Ultimately, it is unclear whether the CBOE's CDOs will become important hedging vehicles for market participants, given the availability of similar products in the OTC markets (including credit default swaps, which may be structured to avoid characterization as securities and, therefore, the applicability of the federal securities laws and self-regulatory organization rules). [xv] The CBOE appears to be sensitive to such issues regarding competitiveness; in its Notice, it stated that, in setting the proposed margin, position limit and reporting requirements, it was cognizant of the existence of the competitive OTC market, in which similar restrictions do not apply. In the CBOE's view, however, the proposed rules strike a necessary and appropriate balance of encouraging the use of CDOs while at the same time addressing concerns that market participants may try to maintain inordinately large unhedged positions in CDOs.

It also remains to be seen what effect the availability of the CDOs will have on issuers and, in particular, whether these new hedging vehicles will provide enhanced liquidity for issuers' debt securities, thereby facilitating capital raising efforts.

For more information on this or other securities matters, please contact the authors listed above.

[i] Notice of Filing of a Proposed Rule Change and Amendment Nos. 1, 2, 3, and 4 thereto to List and Trade Credit Default Options, Securities Exchange Act Release No. 55,251 (Feb. 7, 2007), 72 Fed. Reg. 7,091 (Feb. 14, 2007) ("Notice"), available at http://www.sec.gov/rules/sro/cboe/2007/34-55251.pdf. The CBOE initially filed a proposal with the Securities and Exchange Commission to list and trade CDOs on October 26, 2006. On December 21, 2006, CBOE filed Amendment No. 1 to the proposed rule change; on January 16, 2007, CBOE filed Amendment No. 2; and on February 2, 2007, CBOE filed Amendment No. 3.

[ii] A copy of the CME's submission, as amended, is available at http://www.cftc.gov/files/submissions/filings/CmeCreditEventSupplement1-16-07a.pdf.

[iii] In December 2006, the CBOE wrote to the CFTC, arguing that the CME's credit event futures contract should not be characterized as a futures contract, but rather as options based on one or more securities.

[iv] Proposed CBOE Rule 29.2 sets forth the designation criteria and requirements.

[v] A Failure-to-Pay Default would be defined in accordance with the terms of the Relevant Obligation.
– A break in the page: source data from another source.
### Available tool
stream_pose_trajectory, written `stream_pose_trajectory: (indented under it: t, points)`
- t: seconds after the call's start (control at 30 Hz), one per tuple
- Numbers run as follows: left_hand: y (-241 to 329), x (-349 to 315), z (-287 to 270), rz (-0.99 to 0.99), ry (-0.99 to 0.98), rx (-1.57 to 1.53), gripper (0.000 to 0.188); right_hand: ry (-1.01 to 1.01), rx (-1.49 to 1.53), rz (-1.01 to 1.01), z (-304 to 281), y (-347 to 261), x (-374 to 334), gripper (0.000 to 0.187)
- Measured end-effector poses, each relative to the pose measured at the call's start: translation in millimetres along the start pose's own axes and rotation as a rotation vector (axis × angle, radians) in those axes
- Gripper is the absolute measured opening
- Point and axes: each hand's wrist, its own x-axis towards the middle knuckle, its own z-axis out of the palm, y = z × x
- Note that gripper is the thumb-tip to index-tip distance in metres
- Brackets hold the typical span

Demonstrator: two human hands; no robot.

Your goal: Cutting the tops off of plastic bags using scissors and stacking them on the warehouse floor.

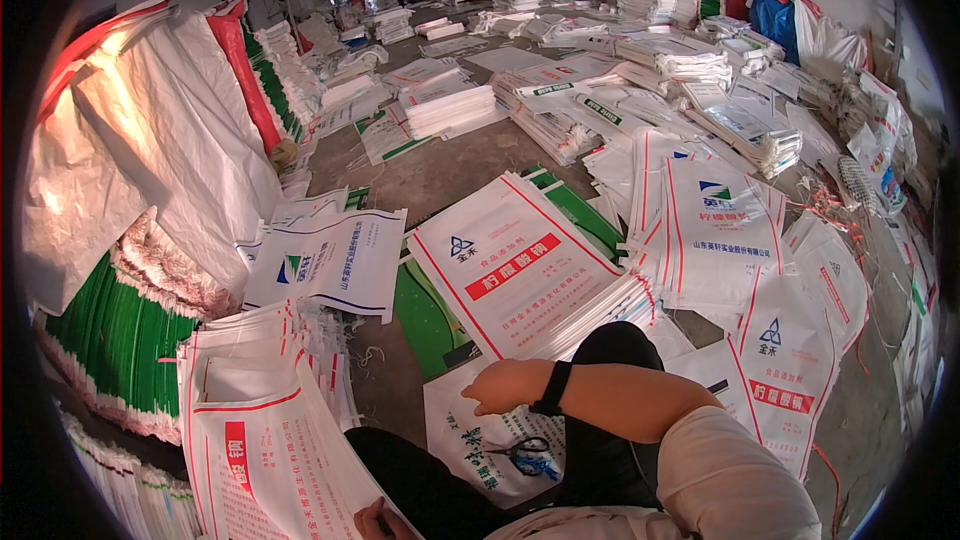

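Note:
My left hand (382, 520) is at the lower edge, its fingers closed on the edge of a white woven sack (270, 430) with red stripes and red print. That sack slopes over a pile at my left knee. My right hand (505, 384), below a black wristband (552, 387), reaches leftward in front of me with fingers partly extended and nothing visible in them. Just beyond it lies a stack of flat white sacks (515, 265) with a red printed band. Beneath the right hand, between my legs, another white sack (460, 437) carries a small dark-and-blue tool (535, 458), probably scissors.
Green sacks (425, 315) stick out under the central stack. Printed white sacks (715, 230) overlap on the right, and a blue-printed one (325, 262) lies at left. Tall bundles (180, 140) rise at far left. More stacks (450, 112) cover the concrete floor (400, 180) further back.

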Motion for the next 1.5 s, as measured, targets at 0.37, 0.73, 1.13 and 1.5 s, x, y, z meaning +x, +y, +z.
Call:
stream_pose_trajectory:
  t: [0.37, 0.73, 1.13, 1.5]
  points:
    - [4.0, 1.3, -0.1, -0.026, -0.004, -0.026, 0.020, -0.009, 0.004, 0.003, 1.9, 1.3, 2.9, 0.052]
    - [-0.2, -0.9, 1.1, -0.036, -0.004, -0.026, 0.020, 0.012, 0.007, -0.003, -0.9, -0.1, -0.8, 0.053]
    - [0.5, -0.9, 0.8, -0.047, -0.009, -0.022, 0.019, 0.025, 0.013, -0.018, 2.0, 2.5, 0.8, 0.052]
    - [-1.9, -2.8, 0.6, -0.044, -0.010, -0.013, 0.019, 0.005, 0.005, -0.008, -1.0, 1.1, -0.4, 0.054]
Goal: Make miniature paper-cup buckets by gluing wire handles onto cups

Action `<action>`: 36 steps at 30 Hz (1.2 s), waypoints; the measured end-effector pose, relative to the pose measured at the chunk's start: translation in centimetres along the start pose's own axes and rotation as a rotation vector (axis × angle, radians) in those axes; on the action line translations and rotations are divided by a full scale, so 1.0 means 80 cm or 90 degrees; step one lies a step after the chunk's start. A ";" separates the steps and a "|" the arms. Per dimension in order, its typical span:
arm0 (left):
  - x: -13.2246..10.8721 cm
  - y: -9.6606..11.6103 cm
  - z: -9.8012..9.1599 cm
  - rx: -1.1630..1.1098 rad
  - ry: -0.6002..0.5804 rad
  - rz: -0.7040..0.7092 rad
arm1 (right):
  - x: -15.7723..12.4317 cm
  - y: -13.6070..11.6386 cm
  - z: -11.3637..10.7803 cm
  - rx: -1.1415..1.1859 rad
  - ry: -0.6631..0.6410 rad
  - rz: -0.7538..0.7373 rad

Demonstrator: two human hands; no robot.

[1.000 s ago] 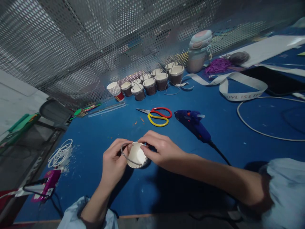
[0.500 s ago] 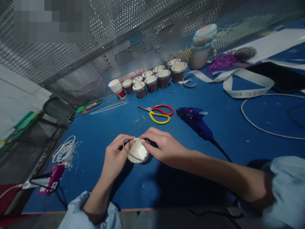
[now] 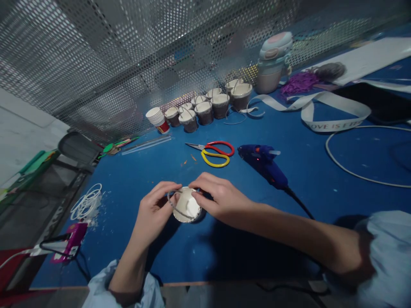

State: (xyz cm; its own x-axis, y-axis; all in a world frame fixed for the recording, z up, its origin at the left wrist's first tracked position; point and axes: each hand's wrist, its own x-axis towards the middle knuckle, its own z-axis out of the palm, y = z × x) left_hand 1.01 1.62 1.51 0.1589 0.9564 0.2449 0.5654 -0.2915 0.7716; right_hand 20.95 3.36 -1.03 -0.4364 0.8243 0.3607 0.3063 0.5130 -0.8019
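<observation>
A small paper cup (image 3: 187, 206) with a white inside is held between my two hands, its mouth turned up toward me. A thin grey cord handle (image 3: 174, 202) arches across its left side. My left hand (image 3: 156, 208) pinches the left rim near the upper end of the cord. On the opposite side, my right hand (image 3: 215, 194) grips the rim between thumb and fingers. The outside of the cup is mostly hidden. Beyond my hands lie scissors (image 3: 214, 152) with one red and one yellow handle, and a blue hot glue gun (image 3: 263, 164).
Several dark-wrapped cups (image 3: 204, 112) with cord handles line the back beside stacked paper cups (image 3: 156, 118). A bottle (image 3: 272, 64), purple shreds (image 3: 299, 82) and white ribbon (image 3: 334, 119) lie back right. White cord (image 3: 87, 201) and a magenta power strip (image 3: 71, 244) are left.
Both hands keep their grip on the cup. The cup has shifted very slightly toward me and to the right; the things around it stay in place.
</observation>
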 end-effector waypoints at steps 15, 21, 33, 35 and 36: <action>0.001 -0.002 -0.003 0.016 -0.005 0.015 | -0.001 0.001 0.001 0.004 -0.003 -0.014; 0.001 -0.003 0.004 0.047 0.029 0.028 | -0.001 -0.001 0.001 0.002 -0.005 -0.006; 0.001 0.002 0.005 -0.052 0.000 -0.066 | -0.002 -0.002 0.002 0.000 -0.007 0.002; 0.002 0.001 0.006 -0.067 0.004 -0.089 | -0.002 -0.002 0.003 -0.002 -0.008 -0.003; 0.003 0.000 0.007 -0.073 0.010 -0.101 | -0.002 -0.002 0.003 -0.002 -0.007 -0.004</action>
State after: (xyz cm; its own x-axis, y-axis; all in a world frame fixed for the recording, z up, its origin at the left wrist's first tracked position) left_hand 1.46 1.82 1.24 0.0624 0.9904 0.1234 0.4858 -0.1381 0.8631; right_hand 20.79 3.09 -1.11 -0.4470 0.8186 0.3606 0.3060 0.5188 -0.7983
Generally, a failure to pay would occur when a Reference Entity fails to make payments in accordance with the terms of the applicable Reference Obligations (and after the expiration of any applicable grace period).

[vi] Any applicable Event of Default would be specified by the CBOE at the time the option class is initially listed in accordance with the procedures of proposed Rule 29.2 and, for each such Event of Default specified, would be defined in accordance with the terms of the Relevant Obligation.

[vii] The terms of such a Restructuring would be specified by the CBOE in accordance with proposed Rule 29.2 and, if so specified, would be defined in accordance with the terms of the Relevant Obligation.

[viii] The CBOE, however, anticipates these limits would be increased over time and based on its experience in trading CDOs.

[ix] See CBOE Rule 4.11.04.

[x] See CBOE Rules 4.11.05 and 4.11.06, respectively. With respect to the market-maker hedge exemption, the CBOE is proposing that the positions must generally be within 20% of the applicable limits of the Credit Default Option before an exemption would be granted. With respect to the firm facilitation exemption, the CBOE is proposing that the aggregate exemption position could not exceed three times the standard limit of $5,000 and be applied consistent with the procedures described in existing Rule 4.11.06.

[xi] See CBOE Rule 4.13.

[xii] See id.

[xiii] See proposed CBOE Rule 29.7.

[xiv] The definition of "qualified purchaser" in Section 2(a)(51)(A) of the Investment Company Act of 1940, as amended, includes (1) any natural person who owns not less than $5,000,000 in investments, and (2) any person, acting for its own account or the accounts of other qualified purchasers, who in the aggregate owns and invests on a discretionary basis, not less than $25,000,000 in investments.

[xv] Security-based swaps, however, are still subject to the fraud, manipulation and insider trading prohibitions of the federal securities laws.